Autism spectrum disorder (ASD) is often associated with marked sensory abnormalities, including altered sensitivity to pain; however, the mechanisms that lead to this dysfunctional sensory processing are unclear. Han et al. now demonstrate a role for the ASD-linked synaptic scaffolding protein SHANK3 (SH3 and multiple ankyrin repeat domains protein 3) in pain transduction and show that loss of this function alters responses to pain.

Credit: Johan Swanepoel/Alamy Stock Photo

Mutations in SHANK3 are one of the most common genetic causes of ASD, and many patients carrying these mutations exhibit altered pain sensitivity. To replicate the loss of SHANK3 function observed in these individuals, the authors generated mice lacking exons 18–22 of Shank3 (Shank3−/− mice), resulting in a complete absence of SHANK3 protein expression. Although baseline sensitivity to thermal and mechanical stimuli was unaltered in these mice, they showed impairments in heat hyperalgesia, which was induced through injection of an inflammatory agent into the paw or a chronic constriction injury. Similar effects were observed in mice in which Shank3 deletion was restricted to nociceptive neurons, suggesting that peripheral SHANK3 has an important role in the transduction of pain.

The loss of heat hyperalgesia in Shank3−/− mice indicates that the transmission of information by thermally sensitive nociceptors — which are characterized by their expression of the capsaicin- and heat-sensitive ion channel TRPV1 (transient receptor potential cation channel subfamily V member 1) — may be disrupted. Indeed, the authors observed SHANK3 expression in primary sensory neurons in the dorsal root ganglion (DRG) and demonstrated a loss of sensitivity to capsaicin-induced pain in Shank3−/− mice. They also reported a reduction in capsaicin-induced currents and Ca2+ influx in dissociated DRG neurons from the mutant mice. Small interfering RNA-mediated knockdown of SHANK3 also suppressed capsaicin-induced currents in cultured human DRG neurons, confirming that loss of SHANK3 impairs TRPV1 signalling in human neurons.

The contribution of SHANK3 to postsynaptic signalling is well known. However, the authors found that SHANK3 is expressed in the cell body and axon terminals of primary sensory neurons, suggesting that it has a presynaptic function. TRPV1 modulates glutamate release from nociceptor afferents in the spinal cord, and the authors found that loss of SHANK3 impaired this function. In spinal cord slices taken from control mice, capsaicin increased mini excitatory postsynaptic current frequency in dorsal horn neurons receiving input from TRPV1-expressing peripheral afferents. This response was reduced in slices from Shank3−/− mice and restored only on overexpression of Shank3.

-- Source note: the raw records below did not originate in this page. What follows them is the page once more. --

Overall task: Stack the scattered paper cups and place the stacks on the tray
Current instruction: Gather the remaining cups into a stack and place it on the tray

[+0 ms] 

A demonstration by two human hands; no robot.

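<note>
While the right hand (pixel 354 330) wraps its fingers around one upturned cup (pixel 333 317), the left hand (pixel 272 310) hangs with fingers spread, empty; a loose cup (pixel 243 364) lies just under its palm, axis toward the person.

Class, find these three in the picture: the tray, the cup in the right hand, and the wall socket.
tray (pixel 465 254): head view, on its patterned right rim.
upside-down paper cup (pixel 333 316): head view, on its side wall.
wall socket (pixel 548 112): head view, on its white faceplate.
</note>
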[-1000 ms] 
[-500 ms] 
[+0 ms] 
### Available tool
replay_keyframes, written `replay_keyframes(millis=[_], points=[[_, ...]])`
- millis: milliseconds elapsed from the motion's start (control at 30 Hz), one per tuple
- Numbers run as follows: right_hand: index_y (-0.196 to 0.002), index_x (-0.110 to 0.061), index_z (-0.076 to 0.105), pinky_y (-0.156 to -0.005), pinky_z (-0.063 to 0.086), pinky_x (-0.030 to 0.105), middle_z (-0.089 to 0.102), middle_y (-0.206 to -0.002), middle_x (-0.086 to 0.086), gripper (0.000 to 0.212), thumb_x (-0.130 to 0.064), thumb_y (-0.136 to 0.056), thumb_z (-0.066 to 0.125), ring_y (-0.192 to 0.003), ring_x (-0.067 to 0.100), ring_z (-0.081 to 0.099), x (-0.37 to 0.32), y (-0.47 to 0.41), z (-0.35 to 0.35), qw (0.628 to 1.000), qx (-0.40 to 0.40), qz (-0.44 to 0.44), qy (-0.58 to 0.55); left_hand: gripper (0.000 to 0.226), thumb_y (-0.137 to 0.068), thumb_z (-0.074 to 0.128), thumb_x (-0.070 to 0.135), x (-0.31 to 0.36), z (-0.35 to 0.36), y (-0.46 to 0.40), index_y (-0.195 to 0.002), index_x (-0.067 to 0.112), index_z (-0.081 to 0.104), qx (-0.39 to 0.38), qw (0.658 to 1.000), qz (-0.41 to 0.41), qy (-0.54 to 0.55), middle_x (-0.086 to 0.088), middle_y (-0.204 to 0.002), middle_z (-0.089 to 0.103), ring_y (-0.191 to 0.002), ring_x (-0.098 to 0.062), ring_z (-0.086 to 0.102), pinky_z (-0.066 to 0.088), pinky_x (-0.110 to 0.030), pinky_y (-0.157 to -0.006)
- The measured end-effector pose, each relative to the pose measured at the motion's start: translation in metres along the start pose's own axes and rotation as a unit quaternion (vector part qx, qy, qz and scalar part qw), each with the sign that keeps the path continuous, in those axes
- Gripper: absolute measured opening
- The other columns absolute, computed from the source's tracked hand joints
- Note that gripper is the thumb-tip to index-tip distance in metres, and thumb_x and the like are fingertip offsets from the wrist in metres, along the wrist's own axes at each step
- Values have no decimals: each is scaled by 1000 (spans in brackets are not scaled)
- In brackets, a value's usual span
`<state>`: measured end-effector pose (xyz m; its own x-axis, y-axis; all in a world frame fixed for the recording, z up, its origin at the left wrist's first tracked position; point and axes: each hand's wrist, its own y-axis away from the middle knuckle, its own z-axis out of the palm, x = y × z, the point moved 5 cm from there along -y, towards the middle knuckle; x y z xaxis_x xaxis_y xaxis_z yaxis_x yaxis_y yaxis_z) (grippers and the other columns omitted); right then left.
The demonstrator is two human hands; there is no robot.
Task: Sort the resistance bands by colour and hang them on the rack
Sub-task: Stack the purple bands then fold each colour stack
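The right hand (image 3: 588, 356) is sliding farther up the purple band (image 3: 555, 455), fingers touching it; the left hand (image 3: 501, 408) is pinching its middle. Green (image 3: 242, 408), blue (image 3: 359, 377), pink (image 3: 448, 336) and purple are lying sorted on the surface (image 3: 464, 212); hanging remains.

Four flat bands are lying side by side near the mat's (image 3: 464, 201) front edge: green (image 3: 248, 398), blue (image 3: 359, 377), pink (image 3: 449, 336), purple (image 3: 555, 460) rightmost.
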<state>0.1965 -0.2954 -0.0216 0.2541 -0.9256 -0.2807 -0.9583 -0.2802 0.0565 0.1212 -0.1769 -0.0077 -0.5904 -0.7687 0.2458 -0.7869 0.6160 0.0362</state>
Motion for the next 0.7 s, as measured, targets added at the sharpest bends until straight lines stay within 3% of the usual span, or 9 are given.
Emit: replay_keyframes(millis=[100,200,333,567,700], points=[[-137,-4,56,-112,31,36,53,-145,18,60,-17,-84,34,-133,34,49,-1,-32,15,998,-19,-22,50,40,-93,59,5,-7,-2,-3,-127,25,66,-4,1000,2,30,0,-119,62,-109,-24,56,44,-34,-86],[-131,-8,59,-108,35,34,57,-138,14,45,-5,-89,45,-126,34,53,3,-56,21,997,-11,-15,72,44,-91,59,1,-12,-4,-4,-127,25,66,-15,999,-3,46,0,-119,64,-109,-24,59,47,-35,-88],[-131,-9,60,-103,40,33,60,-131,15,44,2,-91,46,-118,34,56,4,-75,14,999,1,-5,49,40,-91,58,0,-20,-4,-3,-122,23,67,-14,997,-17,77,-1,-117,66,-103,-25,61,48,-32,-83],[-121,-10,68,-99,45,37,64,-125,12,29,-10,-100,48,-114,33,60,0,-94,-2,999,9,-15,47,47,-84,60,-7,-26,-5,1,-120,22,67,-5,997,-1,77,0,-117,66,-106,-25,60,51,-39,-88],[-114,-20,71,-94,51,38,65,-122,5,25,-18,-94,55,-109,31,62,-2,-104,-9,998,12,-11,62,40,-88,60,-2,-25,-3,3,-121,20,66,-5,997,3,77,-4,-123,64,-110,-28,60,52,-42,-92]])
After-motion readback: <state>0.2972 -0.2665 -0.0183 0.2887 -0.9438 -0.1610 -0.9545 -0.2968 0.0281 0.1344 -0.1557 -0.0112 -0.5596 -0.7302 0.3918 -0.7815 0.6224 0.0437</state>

the proline-rich domain of SHANK3 is responsible for mediating these interactions and regulating TRPV1 function

These findings suggest a functional, and perhaps physical, interaction of SHANK3 and TRPV1. Indeed, the authors demonstrated co-expression of the two proteins in primary sensory neurons. Biochemical experiments showed that SHANK3 and TRPV1 can physically interact and that SHANK3 regulates the surface expression and trafficking of TRPV1 in cell culture. Further analysis showed that the proline-rich domain of SHANK3 is responsible for mediating these interactions and regulating TRPV1 function.

This study demonstrates an important role for SHANK3 in the modulation of TRPV1 function and pain transduction, the loss of which might contribute to pain processing abnormalities in individuals carrying SHANK3 mutations (and could point to a general mechanism underlying sensory deficits in ASD). The insights provided by this study into the mechanisms of pain processing and the generation of hyperalgesia might also enhance our understanding of and suggest future treatment strategies for chronic pain conditions.